[Source data — start]

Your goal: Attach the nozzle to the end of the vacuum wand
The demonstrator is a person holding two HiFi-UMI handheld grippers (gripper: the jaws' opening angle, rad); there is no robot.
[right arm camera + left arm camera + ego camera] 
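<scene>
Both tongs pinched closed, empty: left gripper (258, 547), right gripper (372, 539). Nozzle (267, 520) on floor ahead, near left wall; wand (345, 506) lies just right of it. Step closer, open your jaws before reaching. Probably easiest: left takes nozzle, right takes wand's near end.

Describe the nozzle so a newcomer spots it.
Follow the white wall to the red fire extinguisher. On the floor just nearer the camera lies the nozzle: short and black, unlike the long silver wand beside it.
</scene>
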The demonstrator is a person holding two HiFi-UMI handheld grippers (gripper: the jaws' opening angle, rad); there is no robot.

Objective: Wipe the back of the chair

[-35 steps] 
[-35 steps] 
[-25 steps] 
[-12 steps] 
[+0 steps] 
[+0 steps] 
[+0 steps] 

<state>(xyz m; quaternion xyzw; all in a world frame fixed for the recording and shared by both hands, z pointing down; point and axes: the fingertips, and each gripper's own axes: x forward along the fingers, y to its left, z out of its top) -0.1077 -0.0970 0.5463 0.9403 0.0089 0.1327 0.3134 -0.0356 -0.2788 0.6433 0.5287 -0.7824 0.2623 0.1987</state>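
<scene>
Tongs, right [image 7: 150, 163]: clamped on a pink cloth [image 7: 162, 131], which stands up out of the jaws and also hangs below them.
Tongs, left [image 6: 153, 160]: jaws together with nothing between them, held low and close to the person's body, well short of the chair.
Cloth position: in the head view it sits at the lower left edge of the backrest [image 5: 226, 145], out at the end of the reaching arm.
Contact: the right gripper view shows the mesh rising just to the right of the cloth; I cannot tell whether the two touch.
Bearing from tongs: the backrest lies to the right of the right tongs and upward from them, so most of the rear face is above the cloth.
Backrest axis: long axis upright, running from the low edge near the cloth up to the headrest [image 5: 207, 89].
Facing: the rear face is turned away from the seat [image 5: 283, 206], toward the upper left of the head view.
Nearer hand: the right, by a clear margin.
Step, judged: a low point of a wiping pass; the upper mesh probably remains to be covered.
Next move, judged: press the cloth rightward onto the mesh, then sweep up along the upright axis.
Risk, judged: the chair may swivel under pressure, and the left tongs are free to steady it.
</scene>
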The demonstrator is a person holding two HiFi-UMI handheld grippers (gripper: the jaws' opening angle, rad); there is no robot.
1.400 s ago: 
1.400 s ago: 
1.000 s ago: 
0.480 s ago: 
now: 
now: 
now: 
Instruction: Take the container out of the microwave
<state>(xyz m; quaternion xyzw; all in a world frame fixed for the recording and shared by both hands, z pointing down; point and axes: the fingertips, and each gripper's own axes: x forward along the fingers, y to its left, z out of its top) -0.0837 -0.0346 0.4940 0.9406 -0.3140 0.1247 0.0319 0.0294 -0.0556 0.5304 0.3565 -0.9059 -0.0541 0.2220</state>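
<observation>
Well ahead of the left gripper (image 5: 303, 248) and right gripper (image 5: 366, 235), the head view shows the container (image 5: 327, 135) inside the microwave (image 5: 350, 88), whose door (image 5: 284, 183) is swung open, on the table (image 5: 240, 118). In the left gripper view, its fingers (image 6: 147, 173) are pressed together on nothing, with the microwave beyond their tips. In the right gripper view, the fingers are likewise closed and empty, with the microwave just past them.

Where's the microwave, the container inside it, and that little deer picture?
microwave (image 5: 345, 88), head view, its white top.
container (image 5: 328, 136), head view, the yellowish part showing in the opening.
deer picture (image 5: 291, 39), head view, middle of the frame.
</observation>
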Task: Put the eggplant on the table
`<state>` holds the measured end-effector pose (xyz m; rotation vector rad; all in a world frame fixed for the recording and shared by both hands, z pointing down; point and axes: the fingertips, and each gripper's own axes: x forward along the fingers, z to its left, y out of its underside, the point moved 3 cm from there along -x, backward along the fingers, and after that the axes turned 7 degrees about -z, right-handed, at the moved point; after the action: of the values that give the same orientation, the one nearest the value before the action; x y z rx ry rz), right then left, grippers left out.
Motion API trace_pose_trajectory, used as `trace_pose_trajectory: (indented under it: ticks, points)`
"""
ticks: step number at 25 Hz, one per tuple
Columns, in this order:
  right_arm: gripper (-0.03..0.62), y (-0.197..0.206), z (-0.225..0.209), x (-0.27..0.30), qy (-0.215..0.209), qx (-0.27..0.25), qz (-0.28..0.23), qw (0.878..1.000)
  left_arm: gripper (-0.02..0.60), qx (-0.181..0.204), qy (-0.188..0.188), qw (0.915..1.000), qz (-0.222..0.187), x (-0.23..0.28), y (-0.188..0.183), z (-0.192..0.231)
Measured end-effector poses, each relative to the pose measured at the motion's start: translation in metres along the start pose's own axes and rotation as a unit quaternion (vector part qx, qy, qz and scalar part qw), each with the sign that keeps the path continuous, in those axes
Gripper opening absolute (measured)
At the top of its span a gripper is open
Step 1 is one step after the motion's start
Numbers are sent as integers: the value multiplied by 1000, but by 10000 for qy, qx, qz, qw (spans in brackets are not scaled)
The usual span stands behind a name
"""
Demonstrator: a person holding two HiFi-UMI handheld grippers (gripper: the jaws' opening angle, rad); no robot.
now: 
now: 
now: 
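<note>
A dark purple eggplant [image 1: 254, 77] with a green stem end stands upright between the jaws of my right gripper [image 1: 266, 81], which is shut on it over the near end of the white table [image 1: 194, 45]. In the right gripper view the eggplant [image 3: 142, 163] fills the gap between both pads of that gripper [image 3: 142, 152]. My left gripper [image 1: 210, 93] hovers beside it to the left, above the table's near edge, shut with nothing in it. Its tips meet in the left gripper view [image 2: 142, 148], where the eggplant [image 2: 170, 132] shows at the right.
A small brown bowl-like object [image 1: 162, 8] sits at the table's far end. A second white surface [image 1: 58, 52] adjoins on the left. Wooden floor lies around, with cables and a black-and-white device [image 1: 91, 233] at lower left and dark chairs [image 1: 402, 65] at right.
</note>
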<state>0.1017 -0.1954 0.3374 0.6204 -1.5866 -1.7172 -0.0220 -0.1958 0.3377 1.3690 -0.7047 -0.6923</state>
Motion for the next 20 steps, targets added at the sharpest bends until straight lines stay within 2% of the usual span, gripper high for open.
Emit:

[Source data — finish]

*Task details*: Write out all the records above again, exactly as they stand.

*Response*:
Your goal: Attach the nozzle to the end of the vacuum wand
The demonstrator is a person holding two HiFi-UMI handheld grippers (gripper: the jaws' opening angle, rad); there is no robot.
[right arm camera + left arm camera + ego camera] 
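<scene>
Both tongs pinched closed, empty: left gripper (258, 547), right gripper (372, 539). Nozzle (267, 520) on floor ahead, near left wall; wand (345, 506) lies just right of it. Step closer, open your jaws before reaching. Probably easiest: left takes nozzle, right takes wand's near end.

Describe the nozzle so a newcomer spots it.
Follow the white wall to the red fire extinguisher. On the floor just nearer the camera lies the nozzle: short and black, unlike the long silver wand beside it.
</scene>
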The demonstrator is a person holding two HiFi-UMI handheld grippers (gripper: the jaws' opening angle, rad); there is no robot.

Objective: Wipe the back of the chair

[-35 steps] 
[-35 steps] 
[-25 steps] 
[-12 steps] 
[+0 steps] 
[+0 steps] 
[+0 steps] 

<state>(xyz m; quaternion xyzw; all in a world frame fixed for the recording and shared by both hands, z pointing down; point and axes: the fingertips, and each gripper's own axes: x forward along the fingers, y to its left, z out of its top) -0.1077 -0.0970 0.5463 0.9403 0.0089 0.1327 0.3134 -0.0356 -0.2788 0.6433 0.5287 -0.7824 0.2623 0.1987</state>
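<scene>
Tongs, right [image 7: 150, 163]: clamped on a pink cloth [image 7: 162, 131], which stands up out of the jaws and also hangs below them.
Tongs, left [image 6: 153, 160]: jaws together with nothing between them, held low and close to the person's body, well short of the chair.
Cloth position: in the head view it sits at the lower left edge of the backrest [image 5: 226, 145], out at the end of the reaching arm.
Contact: the right gripper view shows the mesh rising just to the right of the cloth; I cannot tell whether the two touch.
Bearing from tongs: the backrest lies to the right of the right tongs and upward from them, so most of the rear face is above the cloth.
Backrest axis: long axis upright, running from the low edge near the cloth up to the headrest [image 5: 207, 89].
Facing: the rear face is turned away from the seat [image 5: 283, 206], toward the upper left of the head view.
Nearer hand: the right, by a clear margin.
Step, judged: a low point of a wiping pass; the upper mesh probably remains to be covered.
Next move, judged: press the cloth rightward onto the mesh, then sweep up along the upright axis.
Risk, judged: the chair may swivel under pressure, and the left tongs are free to steady it.
</scene>
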The demonstrator is a person holding two HiFi-UMI handheld grippers (gripper: the jaws' opening angle, rad); there is no robot.
1.400 s ago: 
1.400 s ago: 
1.000 s ago: 
0.480 s ago: 
now: 
now: 
now: 
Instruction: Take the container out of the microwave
<state>(xyz m; quaternion xyzw; all in a world frame fixed for the recording and shared by both hands, z pointing down; point and axes: the fingertips, and each gripper's own axes: x forward along the fingers, y to its left, z out of its top) -0.0837 -0.0346 0.4940 0.9406 -0.3140 0.1247 0.0319 0.0294 -0.0556 0.5304 0.3565 -0.9059 -0.0541 0.2220</state>
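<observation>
Well ahead of the left gripper (image 5: 303, 248) and right gripper (image 5: 366, 235), the head view shows the container (image 5: 327, 135) inside the microwave (image 5: 350, 88), whose door (image 5: 284, 183) is swung open, on the table (image 5: 240, 118). In the left gripper view, its fingers (image 6: 147, 173) are pressed together on nothing, with the microwave beyond their tips. In the right gripper view, the fingers are likewise closed and empty, with the microwave just past them.

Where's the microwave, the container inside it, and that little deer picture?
microwave (image 5: 345, 88), head view, its white top.
container (image 5: 328, 136), head view, the yellowish part showing in the opening.
deer picture (image 5: 291, 39), head view, middle of the frame.
</observation>
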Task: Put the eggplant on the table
`<state>` holds the measured end-effector pose (xyz m; rotation vector rad; all in a world frame fixed for the recording and shared by both hands, z pointing down; point and axes: the fingertips, and each gripper's own axes: x forward along the fingers, z to its left, y out of its underside, the point moved 3 cm from there along -x, backward along the fingers, and after that the axes turned 7 degrees about -z, right-handed, at the moved point; after the action: of the values that give the same orientation, the one nearest the value before the action; x y z rx ry rz), right then left, grippers left out.
Motion API trace_pose_trajectory, used as `trace_pose_trajectory: (indented under it: ticks, points)`
"""
ticks: step number at 25 Hz, one per tuple
Columns, in this order:
  right_arm: gripper (-0.03..0.62), y (-0.197..0.206), z (-0.225..0.209), x (-0.27..0.30), qy (-0.215..0.209), qx (-0.27..0.25), qz (-0.28..0.23), qw (0.878..1.000)
  left_arm: gripper (-0.02..0.60), qx (-0.181..0.204), qy (-0.188..0.188), qw (0.915..1.000), qz (-0.222..0.187), x (-0.23..0.28), y (-0.188..0.183), z (-0.192..0.231)
Measured end-effector poses, each relative to the pose measured at the motion's start: translation in metres along the start pose's own axes and rotation as a unit quaternion (vector part qx, qy, qz and scalar part qw), each with the sign that keeps the path continuous, in those axes
Gripper opening absolute (measured)
At the top of its span a gripper is open
Step 1 is one step after the motion's start
Numbers are sent as integers: the value multiplied by 1000, but by 10000 for qy, qx, qz, qw (spans in brackets are not scaled)
The usual span stands behind a name
"""
Demonstrator: a person holding two HiFi-UMI handheld grippers (gripper: the jaws' opening angle, rad); no robot.
now: 
now: 
now: 
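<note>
A dark purple eggplant [image 1: 254, 77] with a green stem end stands upright between the jaws of my right gripper [image 1: 266, 81], which is shut on it over the near end of the white table [image 1: 194, 45]. In the right gripper view the eggplant [image 3: 142, 163] fills the gap between both pads of that gripper [image 3: 142, 152]. My left gripper [image 1: 210, 93] hovers beside it to the left, above the table's near edge, shut with nothing in it. Its tips meet in the left gripper view [image 2: 142, 148], where the eggplant [image 2: 170, 132] shows at the right.
A small brown bowl-like object [image 1: 162, 8] sits at the table's far end. A second white surface [image 1: 58, 52] adjoins on the left. Wooden floor lies around, with cables and a black-and-white device [image 1: 91, 233] at lower left and dark chairs [image 1: 402, 65] at right.
</note>
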<state>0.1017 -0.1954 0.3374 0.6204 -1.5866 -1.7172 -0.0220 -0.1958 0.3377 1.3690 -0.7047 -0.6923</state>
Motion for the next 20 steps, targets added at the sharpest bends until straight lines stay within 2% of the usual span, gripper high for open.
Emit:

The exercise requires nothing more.